• [The problem]:
Within the material below, filter for lines that hold the word "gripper".

• [Stored data]:
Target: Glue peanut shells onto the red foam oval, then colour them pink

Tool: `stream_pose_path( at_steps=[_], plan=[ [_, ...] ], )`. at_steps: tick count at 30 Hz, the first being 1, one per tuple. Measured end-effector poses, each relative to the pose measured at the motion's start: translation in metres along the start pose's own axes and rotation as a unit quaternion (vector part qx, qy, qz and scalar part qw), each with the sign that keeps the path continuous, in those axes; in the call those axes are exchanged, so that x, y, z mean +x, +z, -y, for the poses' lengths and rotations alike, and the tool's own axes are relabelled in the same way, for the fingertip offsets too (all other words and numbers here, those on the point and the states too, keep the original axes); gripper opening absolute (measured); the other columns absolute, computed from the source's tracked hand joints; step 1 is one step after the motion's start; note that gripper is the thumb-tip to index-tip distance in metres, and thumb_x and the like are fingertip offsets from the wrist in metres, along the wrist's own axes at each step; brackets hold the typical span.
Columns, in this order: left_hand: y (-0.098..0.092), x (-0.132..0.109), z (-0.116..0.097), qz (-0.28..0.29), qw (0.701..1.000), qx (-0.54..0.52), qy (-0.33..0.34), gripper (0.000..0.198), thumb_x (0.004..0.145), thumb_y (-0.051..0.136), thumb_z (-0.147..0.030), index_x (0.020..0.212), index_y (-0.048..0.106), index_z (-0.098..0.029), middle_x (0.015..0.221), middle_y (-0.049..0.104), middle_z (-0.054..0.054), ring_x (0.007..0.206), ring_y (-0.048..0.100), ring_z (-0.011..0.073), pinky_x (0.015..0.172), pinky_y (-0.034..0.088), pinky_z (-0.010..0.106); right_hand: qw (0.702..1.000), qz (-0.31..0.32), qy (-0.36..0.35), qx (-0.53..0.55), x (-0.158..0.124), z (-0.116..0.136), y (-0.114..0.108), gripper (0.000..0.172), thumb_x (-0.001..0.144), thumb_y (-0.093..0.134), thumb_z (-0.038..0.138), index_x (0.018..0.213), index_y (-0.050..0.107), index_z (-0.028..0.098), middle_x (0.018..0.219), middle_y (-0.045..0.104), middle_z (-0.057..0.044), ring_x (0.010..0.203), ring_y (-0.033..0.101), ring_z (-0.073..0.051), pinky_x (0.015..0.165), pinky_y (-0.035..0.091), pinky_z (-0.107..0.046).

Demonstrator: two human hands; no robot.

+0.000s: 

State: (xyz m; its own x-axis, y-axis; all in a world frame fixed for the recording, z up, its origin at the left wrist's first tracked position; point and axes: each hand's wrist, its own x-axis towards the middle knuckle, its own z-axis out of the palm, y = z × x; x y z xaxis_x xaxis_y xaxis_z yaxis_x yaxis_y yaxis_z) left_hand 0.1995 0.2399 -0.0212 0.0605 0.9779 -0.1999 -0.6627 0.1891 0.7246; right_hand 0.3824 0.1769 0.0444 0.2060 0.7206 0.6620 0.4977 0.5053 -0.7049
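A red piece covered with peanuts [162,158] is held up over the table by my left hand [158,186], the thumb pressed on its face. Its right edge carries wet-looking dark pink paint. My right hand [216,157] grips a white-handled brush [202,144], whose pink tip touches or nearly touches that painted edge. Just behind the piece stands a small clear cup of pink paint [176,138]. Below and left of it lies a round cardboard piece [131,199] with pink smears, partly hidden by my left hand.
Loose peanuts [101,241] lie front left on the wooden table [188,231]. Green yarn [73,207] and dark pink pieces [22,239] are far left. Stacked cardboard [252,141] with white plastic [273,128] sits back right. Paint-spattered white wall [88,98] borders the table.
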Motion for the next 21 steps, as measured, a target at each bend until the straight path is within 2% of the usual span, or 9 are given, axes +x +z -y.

• [Task answer]:
Tool: `stream_pose_path( at_steps=[_], plan=[ [_, ...] ], )`. at_steps: tick count at 30 Hz, the first being 1, one per tuple. Measured end-effector poses, each relative to the pose measured at the motion's start: translation in metres along the start pose's own axes and rotation as a unit quaternion (vector part qx, qy, qz and scalar part qw), each with the sign that keeps the path continuous, in those axes; in the call those axes are exchanged, so that x, y, z mean +x, +z, -y, for the poses' lengths and rotations alike, and the tool's own axes are relabelled in the same way, for the fingertip offsets too (all other words and numbers here, those on the point and the states too, keep the original axes); gripper opening absolute (measured); the other columns absolute, computed from the source's tracked hand joints; step 1 is one step after the motion's start; note that gripper is the thumb-tip to index-tip distance in metres, and thumb_x and the like are fingertip offsets from the wrist in metres, along the wrist's own axes at each step; brackets hold the typical span.
Columns, in this order: left_hand: y (-0.098..0.092), x (-0.132..0.109), z (-0.116..0.097), qz (-0.28..0.29), qw (0.701..1.000), qx (-0.54..0.52), qy (-0.33..0.34), gripper (0.000..0.198), thumb_x (0.004..0.145), thumb_y (-0.051..0.136), thumb_z (-0.147..0.030), index_x (0.020..0.212), index_y (-0.048..0.106), index_z (-0.098..0.029), middle_x (0.015..0.221), middle_y (-0.049..0.104), middle_z (-0.054..0.054), ring_x (0.007..0.206), ring_y (-0.048..0.100), ring_z (-0.011..0.073), pinky_x (0.015..0.172), pinky_y (-0.034..0.088), pinky_z (-0.010..0.106); right_hand: qw (0.702..1.000), qz (-0.31..0.32), qy (-0.36..0.35), qx (-0.53..0.55), x (-0.158..0.124), z (-0.116..0.136), y (-0.114..0.108), gripper (0.000..0.172), thumb_x (-0.001..0.144), thumb_y (-0.093..0.134), thumb_z (-0.038..0.138), index_x (0.018..0.213), index_y (-0.050..0.107), index_z (-0.028..0.098), middle_x (0.018..0.219), middle_y (-0.045..0.104), middle_z (-0.057..0.044), ring_x (0.010..0.203), ring_y (-0.033..0.101), ring_z (-0.073..0.051), pinky_x (0.015..0.165), pinky_y (-0.035..0.091), pinky_z (-0.107..0.046).

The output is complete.